At the same time, the surrounding world is drawn by the director, albeit with very conditional rough strokes, but as disgusting as possible. Here, under the wise rule of President Sigmundus, stability, prosperity and prosperity reign. Every citizen of this wise state is obliged to watch television for several hours a day, to consume a certain amount of social goods and to enjoy the services provided by capitalist society. If this does not happen, for example, a person refuses to take out a loan or pay union fees, he immediately becomes the object of attention of a special psychiatric service, which determines the degree of illness and prescribes treatment. No repressions, no prisons – they only prevent people from turning into a quiet, obedient herd that a group of revolutionaries are trying to tear away from their hearty feeders.

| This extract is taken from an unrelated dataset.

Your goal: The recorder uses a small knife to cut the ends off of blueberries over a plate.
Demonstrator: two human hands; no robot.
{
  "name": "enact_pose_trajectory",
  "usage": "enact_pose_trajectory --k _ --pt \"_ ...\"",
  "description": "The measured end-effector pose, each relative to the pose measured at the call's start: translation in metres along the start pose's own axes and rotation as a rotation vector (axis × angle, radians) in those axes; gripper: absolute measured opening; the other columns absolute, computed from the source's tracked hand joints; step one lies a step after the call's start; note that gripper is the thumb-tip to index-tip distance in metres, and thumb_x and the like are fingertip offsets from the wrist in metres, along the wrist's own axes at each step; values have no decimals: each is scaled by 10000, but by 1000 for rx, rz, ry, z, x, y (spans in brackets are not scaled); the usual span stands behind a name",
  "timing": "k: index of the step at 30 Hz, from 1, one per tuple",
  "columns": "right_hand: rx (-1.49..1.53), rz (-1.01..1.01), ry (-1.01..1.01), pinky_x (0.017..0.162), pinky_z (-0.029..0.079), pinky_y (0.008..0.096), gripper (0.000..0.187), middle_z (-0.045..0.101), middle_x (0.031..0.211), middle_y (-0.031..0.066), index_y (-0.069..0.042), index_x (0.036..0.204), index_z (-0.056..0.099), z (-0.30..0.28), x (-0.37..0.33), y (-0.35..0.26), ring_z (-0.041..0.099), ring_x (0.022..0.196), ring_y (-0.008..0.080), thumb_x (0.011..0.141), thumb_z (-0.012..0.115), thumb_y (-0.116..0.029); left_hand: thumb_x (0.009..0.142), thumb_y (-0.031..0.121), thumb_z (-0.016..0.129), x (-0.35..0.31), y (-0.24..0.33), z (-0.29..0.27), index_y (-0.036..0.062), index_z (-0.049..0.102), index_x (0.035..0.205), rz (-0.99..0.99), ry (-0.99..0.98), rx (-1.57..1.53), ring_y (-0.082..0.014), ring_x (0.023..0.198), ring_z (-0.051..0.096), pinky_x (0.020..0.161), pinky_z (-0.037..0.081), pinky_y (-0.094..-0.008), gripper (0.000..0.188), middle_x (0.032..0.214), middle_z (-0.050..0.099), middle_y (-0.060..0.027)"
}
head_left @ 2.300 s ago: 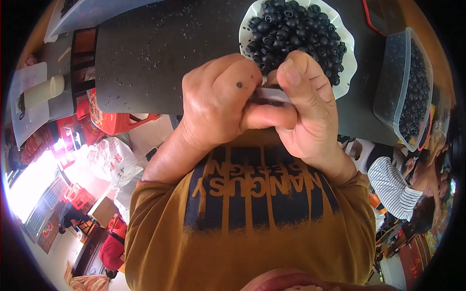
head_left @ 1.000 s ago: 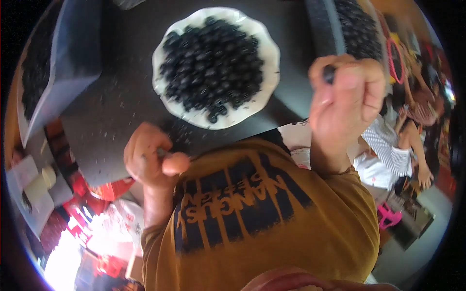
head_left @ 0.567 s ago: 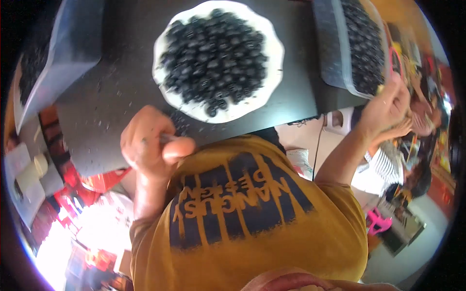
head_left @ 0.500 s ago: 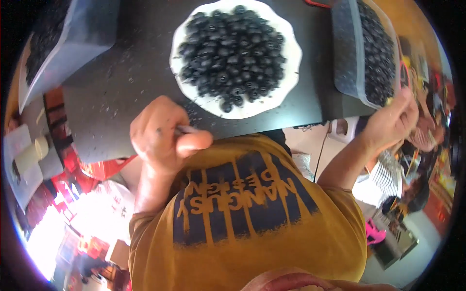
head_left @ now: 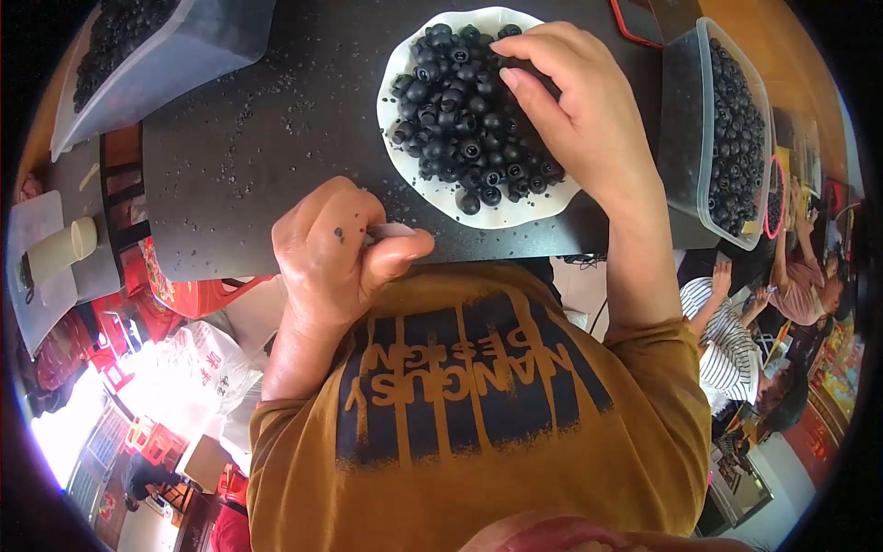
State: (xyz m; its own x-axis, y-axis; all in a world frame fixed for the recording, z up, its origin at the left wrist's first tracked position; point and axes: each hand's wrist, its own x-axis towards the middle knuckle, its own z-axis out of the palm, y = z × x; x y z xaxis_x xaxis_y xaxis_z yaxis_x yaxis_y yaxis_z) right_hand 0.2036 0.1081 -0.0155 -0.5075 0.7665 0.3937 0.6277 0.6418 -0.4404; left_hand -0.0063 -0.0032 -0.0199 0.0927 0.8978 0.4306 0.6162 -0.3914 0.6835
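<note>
**Thin, pale flat tool (head_left: 394, 230) clenched in left hand (head_left: 331, 244); right hand (head_left: 584, 115) over small, round, glossy black pieces (head_left: 464, 143)**

Nearest, across the lower middle, a mustard-brown cloth shirt (head_left: 460, 488) with a dark printed block on the chest. Above the shirt, at the front edge of the table, the left hand in a closed fist, fingers curled in, thumb pressed along the tool; only a short stretch of the tool in sight, the rest hidden inside the grip. Dark specks on the skin near the knuckles.

Farther out and to the right, the right hand with thumb and forefinger parted, tips pointing left among the pieces. Impossible to tell from this angle about actual contact. Below the fingers, a white, scallop-rimmed plate (head_left: 538, 212), heaped with the pieces, many with a round opening facing up.

Underneath, a dark, flat tabletop (head_left: 313, 138), strewn to the left of the plate with tiny black crumbs (head_left: 246, 115). To the right of the plate, a clear plastic tub (head_left: 685, 120) full of similar pieces; near it, a flat dark object with a red edge (head_left: 636, 20). At upper left, a translucent, bluish plastic bin (head_left: 207, 46) with more black contents.

Beyond the table, on the left, a white plastic bag with red print (head_left: 212, 363); on the far right, a person in a striped top (head_left: 731, 350).
</note>
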Motion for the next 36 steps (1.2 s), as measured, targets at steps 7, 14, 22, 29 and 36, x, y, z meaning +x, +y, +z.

But if Orwell, who without any doubt was among the inspirers of Carles Durand (along with the classics of Marxism and the utopians of the Enlightenment), the rebellion against such a system was a priori meant reasonable and necessary, then the Catalan has no doubts about its necessity, but it is reasonable. Turning a flock of sheep into wolves is a big deal. Wolves are few in comparison with sheep and it is not so difficult to feed them, but thousands of hungry cloth-hoofed people, demanding meat instead of grass - this is a real apocalypse. Wouldn’t it be better to sacrifice a couple of handsome revolutionaries so that the sheep are fed and the wolves are safe? And libersin is better to hold for kitchens, where it is great to discuss the coming fall of the regime (franco, Brezhnev, Putin, Hitler, the bald man). It is possible, of course, that such a position, hiding behind the external frond, and did not allow the Catalan film underground to achieve serious international recognition. After all, the rebels were always in honor, unlike the conformists. But not to recognize some serious truth for her would also be somehow wrong.